Here is the full picture: the oil products you can trade, the financial products that give you exposure, what OPEC actually does, and the seven factors that move price, each with a real historical example.
What are the different oil products?
There are several types of crude that trade as benchmarks in global markets. Each is priced a little differently because of its density (light or heavy), its sulfur content (sweet means low-sulfur, sour means high-sulfur), and where it is produced. Lighter, sweeter crude is cheaper to refine, so it usually commands a higher price.
| Benchmark | Type | Source | Used to price |
|---|---|---|---|
| Brent Crude | Light, sweet | North Sea | About two-thirds of the world’s internationally traded crude |
| WTI (West Texas Intermediate) | Light, sweet | United States | Crude oil in North America |
| Dubai Crude | Light, sour | United Arab Emirates | Crude oil in the Asian market |
| Urals Crude | Heavy, sour | Russia | Crude oil in Europe |
| Oman Crude | Medium, sour | Oman | Crude oil in the Middle East |
| Tapis Crude | Light, sweet | Malaysia | Crude oil in the Asia-Pacific region |
These are some of the most widely traded grades, and their prices are often used as a benchmark to price other types of crude. Brent and WTI are the two you will see quoted most. The specific characteristics of each grade (density, sulfur content, refining cost) drive its price and demand.
What are the financial products for trading oil?

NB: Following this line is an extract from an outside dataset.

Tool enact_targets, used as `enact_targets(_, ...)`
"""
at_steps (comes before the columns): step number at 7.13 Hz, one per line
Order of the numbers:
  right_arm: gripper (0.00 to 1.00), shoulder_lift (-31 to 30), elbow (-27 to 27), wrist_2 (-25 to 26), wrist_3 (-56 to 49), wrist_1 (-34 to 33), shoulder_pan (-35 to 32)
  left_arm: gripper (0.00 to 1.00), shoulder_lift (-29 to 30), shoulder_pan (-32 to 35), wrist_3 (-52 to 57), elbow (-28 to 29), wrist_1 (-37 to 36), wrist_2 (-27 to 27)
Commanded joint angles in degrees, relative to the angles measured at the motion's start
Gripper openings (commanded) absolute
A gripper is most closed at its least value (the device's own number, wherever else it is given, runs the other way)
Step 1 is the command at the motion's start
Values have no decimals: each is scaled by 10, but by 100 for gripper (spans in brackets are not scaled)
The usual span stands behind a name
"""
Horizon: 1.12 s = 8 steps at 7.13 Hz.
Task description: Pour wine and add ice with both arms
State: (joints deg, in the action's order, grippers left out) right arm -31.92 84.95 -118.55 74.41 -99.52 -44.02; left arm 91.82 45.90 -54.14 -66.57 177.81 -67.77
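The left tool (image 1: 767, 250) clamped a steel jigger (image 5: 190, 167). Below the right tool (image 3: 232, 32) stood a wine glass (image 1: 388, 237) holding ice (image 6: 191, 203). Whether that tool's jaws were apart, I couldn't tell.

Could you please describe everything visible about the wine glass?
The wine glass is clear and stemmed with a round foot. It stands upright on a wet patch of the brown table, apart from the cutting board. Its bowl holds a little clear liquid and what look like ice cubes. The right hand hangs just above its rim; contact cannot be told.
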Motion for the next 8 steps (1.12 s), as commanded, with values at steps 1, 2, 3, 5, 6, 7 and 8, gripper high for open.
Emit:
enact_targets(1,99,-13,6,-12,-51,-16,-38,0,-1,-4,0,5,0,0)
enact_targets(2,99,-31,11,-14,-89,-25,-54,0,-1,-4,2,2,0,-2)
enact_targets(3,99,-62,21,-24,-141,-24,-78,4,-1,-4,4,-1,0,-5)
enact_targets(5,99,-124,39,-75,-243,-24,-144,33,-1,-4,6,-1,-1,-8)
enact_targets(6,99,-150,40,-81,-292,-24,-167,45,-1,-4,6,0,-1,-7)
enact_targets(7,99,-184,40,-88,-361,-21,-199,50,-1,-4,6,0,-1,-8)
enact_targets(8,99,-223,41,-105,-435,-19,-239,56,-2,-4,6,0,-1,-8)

You do not need a tanker to get exposure to oil. Several financial products track or hedge the oil price:
- Futures contracts. Agreements to buy or sell a set quantity of oil at a fixed price on a future date. These trade on exchanges such as the New York Mercantile Exchange (NYMEX) and the Intercontinental Exchange (ICE).
- Options contracts. Similar to futures, but the buyer gets the right, not the obligation, to buy or sell oil at a set price on a future date.
- Exchange-Traded Funds (ETFs). Investment products that track the oil price by holding a basket of related securities, giving you exposure without owning the physical commodity.
- Over-the-Counter (OTC) derivatives. Customized contracts negotiated privately between two parties, not traded on an exchange. Big oil companies and financial institutions use these to hedge against price moves.
- Commodity-linked bonds. Bonds issued by oil companies or governments, linked to the oil price, giving exposure through a debt instrument.
- Oil-linked exchange-traded notes (ETNs). Debt securities that track the oil price.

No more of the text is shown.